# difference between 1970 GTO and 1971 Lemans



## kickn59 (Jan 8, 2014)

I have a 1970 GTO that I am trying to restore. The car is in decent shape for the year but am trying to save some money restoring it by using panels, doors and what not off a 1971 Lemans. I was wondering what are the differences between the two cars. I do not own the Lemans yet, which is why I am asking if they are enough alike??? What are the differences? I would appriciate all and any help. Thanks


----------



## Instg8ter (Sep 28, 2010)

whole front clip with hood are different but should fit if complete change over. Believe the doors and quarters are the same. Your GTO will lose value with the lemans parts, best to find 70' parts for the GTO.


----------



## Red1970GTO (Jun 25, 2011)

*Goat Resto*



Instg8ter said:


> whole front clip with hood are different but should fit if complete change over. Believe the doors and quarters are the same. Your GTO will lose value with the lemans parts, best to find 70' parts for the GTO.

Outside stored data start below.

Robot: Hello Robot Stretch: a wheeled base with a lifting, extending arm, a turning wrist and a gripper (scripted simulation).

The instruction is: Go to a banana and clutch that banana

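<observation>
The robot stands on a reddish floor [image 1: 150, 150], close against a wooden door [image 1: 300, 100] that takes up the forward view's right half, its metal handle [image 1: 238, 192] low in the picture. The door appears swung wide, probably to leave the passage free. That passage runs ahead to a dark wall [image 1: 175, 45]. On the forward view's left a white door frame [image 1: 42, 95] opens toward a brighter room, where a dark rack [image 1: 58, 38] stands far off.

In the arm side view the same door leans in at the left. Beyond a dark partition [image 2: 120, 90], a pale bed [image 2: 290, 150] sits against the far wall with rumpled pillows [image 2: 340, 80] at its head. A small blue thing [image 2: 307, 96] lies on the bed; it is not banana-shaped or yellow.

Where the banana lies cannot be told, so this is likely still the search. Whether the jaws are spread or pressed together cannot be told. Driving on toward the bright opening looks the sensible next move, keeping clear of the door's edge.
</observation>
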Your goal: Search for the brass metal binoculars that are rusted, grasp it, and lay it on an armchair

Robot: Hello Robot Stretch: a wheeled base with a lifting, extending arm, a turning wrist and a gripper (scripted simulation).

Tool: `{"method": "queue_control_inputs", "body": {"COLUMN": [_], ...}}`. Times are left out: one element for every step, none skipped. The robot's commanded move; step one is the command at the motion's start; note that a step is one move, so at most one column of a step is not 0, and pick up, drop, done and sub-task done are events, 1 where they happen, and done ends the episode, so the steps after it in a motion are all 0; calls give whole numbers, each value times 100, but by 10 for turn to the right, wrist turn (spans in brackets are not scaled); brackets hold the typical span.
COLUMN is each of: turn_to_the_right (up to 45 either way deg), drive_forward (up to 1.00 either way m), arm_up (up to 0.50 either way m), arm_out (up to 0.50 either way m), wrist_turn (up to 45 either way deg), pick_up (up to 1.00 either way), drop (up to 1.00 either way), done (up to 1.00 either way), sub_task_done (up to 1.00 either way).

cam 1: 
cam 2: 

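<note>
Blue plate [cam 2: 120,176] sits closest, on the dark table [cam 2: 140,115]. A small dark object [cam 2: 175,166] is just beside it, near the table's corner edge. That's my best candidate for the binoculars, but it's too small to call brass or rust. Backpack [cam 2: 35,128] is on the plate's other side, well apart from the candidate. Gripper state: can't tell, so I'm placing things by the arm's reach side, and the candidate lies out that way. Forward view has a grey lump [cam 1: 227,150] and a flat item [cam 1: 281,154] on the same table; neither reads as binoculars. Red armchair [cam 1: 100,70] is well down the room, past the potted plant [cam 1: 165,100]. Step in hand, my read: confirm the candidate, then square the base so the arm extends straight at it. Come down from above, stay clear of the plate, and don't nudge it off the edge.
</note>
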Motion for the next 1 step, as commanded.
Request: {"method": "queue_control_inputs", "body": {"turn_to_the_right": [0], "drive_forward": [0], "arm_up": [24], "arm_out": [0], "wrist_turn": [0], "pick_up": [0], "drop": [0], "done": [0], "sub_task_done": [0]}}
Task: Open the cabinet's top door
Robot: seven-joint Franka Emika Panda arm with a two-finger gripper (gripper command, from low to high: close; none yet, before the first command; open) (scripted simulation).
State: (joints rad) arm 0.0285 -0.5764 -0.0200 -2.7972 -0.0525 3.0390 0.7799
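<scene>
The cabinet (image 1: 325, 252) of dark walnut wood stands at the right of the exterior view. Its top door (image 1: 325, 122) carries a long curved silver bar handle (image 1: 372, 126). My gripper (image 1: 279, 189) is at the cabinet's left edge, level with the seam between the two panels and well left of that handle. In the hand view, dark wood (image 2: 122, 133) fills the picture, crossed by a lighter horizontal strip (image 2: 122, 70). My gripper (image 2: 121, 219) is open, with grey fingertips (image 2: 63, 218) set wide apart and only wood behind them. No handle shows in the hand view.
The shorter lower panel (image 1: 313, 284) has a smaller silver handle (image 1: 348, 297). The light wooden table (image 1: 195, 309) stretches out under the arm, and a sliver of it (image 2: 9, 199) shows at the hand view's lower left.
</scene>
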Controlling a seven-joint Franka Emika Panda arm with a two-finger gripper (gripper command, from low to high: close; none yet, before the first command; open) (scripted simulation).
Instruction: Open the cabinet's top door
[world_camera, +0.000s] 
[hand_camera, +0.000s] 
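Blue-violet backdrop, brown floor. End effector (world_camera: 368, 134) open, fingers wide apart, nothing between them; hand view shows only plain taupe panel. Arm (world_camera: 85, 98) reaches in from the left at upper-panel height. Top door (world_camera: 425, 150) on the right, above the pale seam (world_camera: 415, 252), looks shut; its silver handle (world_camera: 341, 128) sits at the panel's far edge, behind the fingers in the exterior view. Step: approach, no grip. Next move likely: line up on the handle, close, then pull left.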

:cool Yes, the front clip is obviously different, however other than the front clip, the only piece that is not identical (not counting emblem holes) is the rear seat/trunk divider. The doors, quarters, trunk lid, roof, skeleton, etc. are all the same basic parts -- they all came from the same presses. Weld up the emblem holes and refinish the holes on the inside and all will be well.


----------



## kickn59 (Jan 8, 2014)

Thanks for the help!!


----------



## junction44 (Oct 27, 2012)

what about the core support? I have a 71 lemans with a 70 gto fiberglass 1 piece cap on it and I'm trying to go back all steel 70 gto parts. What should be changed?


----------



## 666bbl (Apr 13, 2014)

If you're using the metal from the 71 and welding onto the 70, that is those that fit, you have a car that should theoretically be worth more than a car patched up with Asian import panels. Document your _restoration_ and yes, get REAL GM sheet metal whenever you can. If you take the car as a whole, use the LeMans shell, maybe not so much since the market can't pay attention long enough to understand the concept of RESTORE vs COPY. I could bore this place to tears on the topic but I won't.


----------